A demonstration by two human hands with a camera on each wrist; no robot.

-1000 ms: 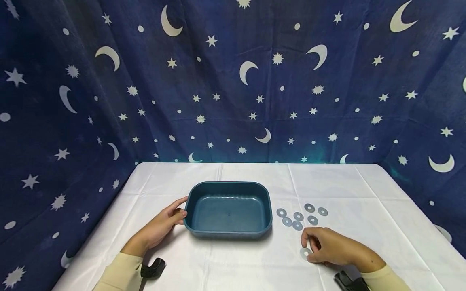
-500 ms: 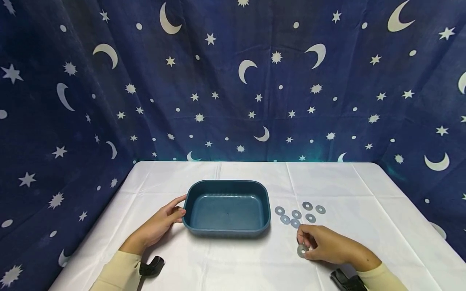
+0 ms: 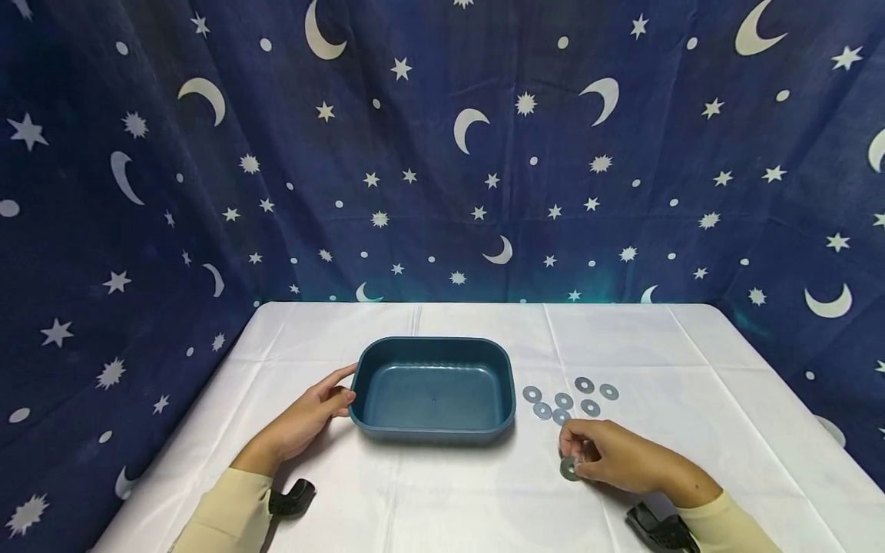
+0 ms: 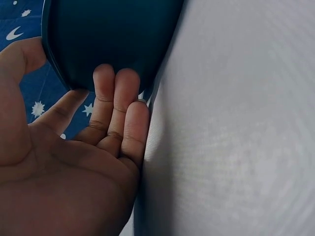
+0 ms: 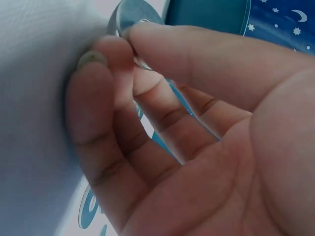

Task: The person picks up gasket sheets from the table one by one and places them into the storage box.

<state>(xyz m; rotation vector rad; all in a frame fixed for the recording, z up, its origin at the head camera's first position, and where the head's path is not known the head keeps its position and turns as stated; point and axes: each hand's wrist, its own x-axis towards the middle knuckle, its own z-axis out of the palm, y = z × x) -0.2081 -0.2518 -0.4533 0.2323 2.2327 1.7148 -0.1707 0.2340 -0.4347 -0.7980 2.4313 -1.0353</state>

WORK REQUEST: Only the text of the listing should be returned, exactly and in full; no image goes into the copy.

TASK OUTPUT:
A demonstration by two human hands with a camera on each wrist; no robot.

-1000 ms: 
-500 ms: 
+0 ms: 
+0 ms: 
+0 ms: 

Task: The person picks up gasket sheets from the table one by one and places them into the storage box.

<state>(xyz m; rotation vector rad; all in a frame fixed for the recording, z up, its origin at the head camera's first position, and where the head's path is not known the head keeps its position and turns as stated; point and axes: each hand's wrist, its own x-axis towards the middle knuckle, its own z-axis out of the palm, y = z × x) -0.2081 -0.2518 -0.4533 0.2323 2.2327 1.7148 -0.1707 0.2340 -0.4347 -0.7980 2.4313 -1.0353</state>

No further output is required.